◆ Stored data entries ◆
* * * *
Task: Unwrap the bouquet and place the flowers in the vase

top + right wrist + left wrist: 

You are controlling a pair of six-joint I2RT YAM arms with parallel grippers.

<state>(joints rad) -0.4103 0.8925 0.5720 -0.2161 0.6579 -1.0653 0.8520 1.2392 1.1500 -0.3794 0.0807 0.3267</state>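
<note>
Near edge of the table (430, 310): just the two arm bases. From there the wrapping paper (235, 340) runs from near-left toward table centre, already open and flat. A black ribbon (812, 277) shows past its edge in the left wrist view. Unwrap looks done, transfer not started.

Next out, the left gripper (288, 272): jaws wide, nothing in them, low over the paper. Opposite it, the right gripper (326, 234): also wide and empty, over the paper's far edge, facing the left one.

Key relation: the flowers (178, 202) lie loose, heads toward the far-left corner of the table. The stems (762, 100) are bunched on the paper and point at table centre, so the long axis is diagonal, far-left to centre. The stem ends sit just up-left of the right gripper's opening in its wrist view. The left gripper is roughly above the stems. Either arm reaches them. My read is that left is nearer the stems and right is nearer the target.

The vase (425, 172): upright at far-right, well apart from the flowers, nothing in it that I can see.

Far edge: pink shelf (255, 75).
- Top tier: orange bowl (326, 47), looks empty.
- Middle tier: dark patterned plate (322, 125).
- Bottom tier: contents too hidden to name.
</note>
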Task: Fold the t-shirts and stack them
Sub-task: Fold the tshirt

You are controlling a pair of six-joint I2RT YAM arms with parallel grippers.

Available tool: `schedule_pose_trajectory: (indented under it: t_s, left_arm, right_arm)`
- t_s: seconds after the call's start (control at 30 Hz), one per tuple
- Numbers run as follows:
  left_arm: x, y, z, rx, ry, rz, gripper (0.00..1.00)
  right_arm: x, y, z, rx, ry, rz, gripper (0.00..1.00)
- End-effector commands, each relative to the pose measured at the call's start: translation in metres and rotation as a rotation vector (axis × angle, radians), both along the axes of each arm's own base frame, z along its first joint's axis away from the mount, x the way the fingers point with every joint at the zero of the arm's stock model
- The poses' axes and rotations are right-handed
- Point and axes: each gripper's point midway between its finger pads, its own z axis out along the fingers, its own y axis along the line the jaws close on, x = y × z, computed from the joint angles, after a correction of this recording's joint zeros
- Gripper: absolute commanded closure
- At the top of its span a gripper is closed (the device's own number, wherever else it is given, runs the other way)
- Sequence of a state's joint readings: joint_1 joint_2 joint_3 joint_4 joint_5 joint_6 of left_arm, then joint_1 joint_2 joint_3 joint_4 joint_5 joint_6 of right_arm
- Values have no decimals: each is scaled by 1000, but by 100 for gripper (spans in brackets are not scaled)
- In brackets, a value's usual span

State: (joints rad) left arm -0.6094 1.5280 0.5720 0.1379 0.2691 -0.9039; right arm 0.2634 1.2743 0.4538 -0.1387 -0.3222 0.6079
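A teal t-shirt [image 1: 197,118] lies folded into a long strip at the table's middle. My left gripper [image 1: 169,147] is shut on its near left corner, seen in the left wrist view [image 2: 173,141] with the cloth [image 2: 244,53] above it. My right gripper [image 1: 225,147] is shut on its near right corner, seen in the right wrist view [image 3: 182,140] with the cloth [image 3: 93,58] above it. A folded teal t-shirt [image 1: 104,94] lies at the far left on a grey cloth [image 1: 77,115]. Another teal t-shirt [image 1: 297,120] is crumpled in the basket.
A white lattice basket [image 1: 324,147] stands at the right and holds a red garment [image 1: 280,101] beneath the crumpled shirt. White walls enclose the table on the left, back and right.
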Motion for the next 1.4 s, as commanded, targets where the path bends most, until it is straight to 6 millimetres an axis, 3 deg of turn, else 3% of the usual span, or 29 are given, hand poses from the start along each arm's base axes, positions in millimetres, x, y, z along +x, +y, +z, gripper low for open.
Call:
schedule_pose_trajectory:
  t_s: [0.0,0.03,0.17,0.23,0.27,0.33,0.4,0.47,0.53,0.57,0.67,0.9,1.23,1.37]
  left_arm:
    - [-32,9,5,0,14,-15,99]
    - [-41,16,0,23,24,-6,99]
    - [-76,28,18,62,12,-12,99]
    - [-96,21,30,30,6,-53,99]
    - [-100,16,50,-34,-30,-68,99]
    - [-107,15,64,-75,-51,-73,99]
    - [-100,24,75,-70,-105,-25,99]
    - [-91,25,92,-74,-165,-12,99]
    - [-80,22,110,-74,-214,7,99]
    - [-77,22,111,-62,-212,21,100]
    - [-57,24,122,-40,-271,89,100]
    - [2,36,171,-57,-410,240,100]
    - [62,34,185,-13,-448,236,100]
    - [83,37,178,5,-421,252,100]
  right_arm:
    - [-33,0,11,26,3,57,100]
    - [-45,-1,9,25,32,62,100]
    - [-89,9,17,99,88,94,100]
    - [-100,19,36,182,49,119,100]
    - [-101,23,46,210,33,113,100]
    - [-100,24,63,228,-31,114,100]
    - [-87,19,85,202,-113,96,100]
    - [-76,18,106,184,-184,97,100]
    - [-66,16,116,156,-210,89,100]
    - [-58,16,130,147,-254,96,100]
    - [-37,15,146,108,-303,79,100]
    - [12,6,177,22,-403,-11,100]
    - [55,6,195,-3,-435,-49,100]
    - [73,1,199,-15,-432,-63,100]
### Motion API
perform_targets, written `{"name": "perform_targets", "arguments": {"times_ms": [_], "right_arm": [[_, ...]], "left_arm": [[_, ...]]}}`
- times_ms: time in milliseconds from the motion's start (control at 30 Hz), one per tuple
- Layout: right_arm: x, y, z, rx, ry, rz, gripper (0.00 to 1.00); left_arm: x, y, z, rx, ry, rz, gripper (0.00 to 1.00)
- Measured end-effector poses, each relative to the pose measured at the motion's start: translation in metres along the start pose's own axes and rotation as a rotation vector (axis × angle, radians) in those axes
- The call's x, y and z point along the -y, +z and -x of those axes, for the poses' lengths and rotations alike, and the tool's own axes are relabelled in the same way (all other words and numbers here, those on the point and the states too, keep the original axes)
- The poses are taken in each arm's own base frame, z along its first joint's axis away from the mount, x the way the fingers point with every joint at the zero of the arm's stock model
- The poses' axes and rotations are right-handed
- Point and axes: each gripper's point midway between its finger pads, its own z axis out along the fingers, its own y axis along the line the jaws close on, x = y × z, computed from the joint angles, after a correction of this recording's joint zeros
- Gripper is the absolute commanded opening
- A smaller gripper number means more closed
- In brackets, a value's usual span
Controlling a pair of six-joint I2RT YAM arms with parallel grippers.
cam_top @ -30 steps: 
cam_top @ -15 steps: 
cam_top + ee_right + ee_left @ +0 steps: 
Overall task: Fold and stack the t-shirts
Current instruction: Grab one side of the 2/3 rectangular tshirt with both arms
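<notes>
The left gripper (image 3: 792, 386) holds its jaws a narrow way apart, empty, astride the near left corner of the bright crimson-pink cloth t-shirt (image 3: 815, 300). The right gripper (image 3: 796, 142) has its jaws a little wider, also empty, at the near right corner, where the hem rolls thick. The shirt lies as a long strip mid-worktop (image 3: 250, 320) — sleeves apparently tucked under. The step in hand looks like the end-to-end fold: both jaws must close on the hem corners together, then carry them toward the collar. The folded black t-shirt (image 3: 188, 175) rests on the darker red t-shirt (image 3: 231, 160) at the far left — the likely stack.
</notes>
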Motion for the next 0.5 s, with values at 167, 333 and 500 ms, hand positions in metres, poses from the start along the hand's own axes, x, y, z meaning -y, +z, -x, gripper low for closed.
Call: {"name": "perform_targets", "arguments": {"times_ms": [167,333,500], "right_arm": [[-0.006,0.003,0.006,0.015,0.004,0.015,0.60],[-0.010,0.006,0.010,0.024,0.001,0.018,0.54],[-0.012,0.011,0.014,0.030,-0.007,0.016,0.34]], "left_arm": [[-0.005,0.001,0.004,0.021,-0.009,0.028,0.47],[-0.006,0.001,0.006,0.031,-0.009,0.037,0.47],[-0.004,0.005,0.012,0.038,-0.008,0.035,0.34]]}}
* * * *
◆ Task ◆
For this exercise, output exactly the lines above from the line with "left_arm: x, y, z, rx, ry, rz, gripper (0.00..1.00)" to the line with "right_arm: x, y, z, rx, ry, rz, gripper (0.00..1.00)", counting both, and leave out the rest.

◆ Exercise result ◆
  left_arm: x, y, z, rx, ry, rz, gripper (0.00..1.00)
  right_arm: x, y, z, rx, ry, rz, gripper (0.00..1.00)

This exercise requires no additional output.